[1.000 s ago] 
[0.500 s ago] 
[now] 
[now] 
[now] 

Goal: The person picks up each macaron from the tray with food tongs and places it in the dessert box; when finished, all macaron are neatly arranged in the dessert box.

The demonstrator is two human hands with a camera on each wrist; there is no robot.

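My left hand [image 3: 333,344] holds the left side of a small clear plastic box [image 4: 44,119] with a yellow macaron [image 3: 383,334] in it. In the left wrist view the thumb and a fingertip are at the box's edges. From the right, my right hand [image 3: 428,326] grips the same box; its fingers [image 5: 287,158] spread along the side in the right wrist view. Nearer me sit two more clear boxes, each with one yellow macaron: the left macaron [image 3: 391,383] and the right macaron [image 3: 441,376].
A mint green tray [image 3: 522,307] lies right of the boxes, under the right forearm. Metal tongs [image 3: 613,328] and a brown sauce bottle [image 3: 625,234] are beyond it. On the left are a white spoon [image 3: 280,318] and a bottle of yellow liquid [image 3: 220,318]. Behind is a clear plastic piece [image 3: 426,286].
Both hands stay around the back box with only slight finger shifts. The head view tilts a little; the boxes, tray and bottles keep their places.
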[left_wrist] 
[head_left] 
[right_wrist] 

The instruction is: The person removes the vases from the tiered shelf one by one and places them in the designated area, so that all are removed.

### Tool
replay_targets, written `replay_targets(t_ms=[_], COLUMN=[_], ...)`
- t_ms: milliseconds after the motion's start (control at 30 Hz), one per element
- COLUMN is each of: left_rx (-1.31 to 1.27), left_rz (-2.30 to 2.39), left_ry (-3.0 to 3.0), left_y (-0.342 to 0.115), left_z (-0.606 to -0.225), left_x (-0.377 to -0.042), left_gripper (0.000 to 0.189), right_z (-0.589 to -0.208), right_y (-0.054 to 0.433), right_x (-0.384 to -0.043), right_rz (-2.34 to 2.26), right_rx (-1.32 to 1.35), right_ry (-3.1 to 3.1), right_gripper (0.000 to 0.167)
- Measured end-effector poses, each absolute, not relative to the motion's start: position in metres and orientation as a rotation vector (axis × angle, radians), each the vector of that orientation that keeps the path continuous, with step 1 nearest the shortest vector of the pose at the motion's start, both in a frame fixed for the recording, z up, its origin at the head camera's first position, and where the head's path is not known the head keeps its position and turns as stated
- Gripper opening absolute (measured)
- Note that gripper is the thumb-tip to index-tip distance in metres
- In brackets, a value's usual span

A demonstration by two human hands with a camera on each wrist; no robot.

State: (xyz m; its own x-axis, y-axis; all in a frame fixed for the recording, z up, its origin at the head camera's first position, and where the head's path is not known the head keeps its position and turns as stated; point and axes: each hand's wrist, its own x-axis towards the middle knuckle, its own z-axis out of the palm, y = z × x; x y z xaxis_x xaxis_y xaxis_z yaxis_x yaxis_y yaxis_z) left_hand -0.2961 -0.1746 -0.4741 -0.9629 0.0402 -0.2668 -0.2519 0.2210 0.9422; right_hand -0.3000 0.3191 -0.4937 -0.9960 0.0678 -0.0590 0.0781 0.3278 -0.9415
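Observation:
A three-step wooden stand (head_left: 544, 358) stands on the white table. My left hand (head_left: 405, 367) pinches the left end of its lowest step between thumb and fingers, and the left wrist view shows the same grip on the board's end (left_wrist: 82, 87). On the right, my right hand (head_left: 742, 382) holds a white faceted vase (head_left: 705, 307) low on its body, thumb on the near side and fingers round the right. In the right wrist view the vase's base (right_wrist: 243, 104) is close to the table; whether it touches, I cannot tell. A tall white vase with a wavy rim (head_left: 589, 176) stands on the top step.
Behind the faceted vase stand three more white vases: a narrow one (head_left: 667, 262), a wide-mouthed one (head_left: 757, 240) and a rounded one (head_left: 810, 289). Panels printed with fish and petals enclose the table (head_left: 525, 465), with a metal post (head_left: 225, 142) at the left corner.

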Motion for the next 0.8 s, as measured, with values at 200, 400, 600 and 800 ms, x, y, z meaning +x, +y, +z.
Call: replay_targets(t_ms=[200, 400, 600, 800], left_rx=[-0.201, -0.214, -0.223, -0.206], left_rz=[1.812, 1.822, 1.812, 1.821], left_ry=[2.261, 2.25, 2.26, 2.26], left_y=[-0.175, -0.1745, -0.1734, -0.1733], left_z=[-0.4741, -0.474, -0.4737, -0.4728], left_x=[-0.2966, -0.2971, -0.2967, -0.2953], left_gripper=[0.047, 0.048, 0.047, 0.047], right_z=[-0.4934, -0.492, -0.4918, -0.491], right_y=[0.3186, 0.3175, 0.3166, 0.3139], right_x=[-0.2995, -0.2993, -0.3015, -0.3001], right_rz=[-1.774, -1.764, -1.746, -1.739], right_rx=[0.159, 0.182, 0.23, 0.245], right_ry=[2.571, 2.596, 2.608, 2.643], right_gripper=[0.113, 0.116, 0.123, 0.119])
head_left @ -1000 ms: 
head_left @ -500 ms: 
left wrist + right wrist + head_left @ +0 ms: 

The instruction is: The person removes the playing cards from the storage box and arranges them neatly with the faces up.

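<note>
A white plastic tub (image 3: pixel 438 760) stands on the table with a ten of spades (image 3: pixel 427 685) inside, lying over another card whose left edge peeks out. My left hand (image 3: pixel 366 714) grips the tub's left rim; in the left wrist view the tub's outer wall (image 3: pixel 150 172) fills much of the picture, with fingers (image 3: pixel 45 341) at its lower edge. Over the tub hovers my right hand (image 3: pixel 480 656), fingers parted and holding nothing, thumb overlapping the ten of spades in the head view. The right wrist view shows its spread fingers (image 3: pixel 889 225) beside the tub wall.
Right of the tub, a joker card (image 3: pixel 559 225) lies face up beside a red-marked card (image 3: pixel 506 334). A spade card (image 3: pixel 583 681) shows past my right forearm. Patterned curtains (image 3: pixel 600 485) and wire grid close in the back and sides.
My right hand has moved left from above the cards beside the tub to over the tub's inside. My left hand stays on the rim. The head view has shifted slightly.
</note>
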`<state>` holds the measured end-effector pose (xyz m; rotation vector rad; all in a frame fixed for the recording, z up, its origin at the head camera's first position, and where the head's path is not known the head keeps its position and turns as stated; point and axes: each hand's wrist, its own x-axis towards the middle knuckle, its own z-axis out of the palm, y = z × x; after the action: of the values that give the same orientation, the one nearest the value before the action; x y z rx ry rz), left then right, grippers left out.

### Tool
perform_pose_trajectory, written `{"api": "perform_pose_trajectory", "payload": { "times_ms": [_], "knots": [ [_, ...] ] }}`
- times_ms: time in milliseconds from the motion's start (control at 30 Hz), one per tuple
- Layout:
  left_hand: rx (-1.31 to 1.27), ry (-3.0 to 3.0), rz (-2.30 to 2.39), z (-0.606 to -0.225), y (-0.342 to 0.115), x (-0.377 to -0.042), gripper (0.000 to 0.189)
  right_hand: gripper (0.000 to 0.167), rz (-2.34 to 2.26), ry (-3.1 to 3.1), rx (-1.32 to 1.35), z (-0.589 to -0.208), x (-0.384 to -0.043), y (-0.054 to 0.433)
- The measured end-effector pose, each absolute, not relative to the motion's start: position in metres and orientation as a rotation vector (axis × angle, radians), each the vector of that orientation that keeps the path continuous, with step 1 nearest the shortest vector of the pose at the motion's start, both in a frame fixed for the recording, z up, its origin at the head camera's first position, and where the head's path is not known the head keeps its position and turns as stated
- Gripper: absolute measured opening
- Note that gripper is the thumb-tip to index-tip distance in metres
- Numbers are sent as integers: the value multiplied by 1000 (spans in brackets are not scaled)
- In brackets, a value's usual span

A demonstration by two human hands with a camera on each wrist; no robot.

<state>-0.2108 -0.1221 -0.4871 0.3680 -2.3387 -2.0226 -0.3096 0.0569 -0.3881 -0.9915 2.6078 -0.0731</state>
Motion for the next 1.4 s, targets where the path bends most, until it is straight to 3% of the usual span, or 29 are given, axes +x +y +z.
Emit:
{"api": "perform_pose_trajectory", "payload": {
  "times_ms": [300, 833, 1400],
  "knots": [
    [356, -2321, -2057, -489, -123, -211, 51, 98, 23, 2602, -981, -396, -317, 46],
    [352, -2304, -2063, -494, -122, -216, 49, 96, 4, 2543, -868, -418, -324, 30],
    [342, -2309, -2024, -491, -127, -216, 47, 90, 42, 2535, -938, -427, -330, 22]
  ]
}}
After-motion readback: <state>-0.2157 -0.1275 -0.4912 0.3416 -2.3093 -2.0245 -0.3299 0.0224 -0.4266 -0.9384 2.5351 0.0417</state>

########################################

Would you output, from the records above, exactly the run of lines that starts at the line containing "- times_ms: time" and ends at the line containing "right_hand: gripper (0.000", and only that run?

- times_ms: time in milliseconds from the motion's start (control at 30 Hz), one per tuple
- Layout:
  left_hand: rx (-1.31 to 1.27), ry (-3.0 to 3.0), rz (-2.30 to 2.39), z (-0.606 to -0.225), y (-0.342 to 0.115), x (-0.377 to -0.042), gripper (0.000 to 0.189)
  right_hand: gripper (0.000 to 0.167), rz (-2.34 to 2.26), ry (-3.1 to 3.1), rx (-1.32 to 1.35), z (-0.589 to -0.208), x (-0.384 to -0.043), y (-0.054 to 0.433)

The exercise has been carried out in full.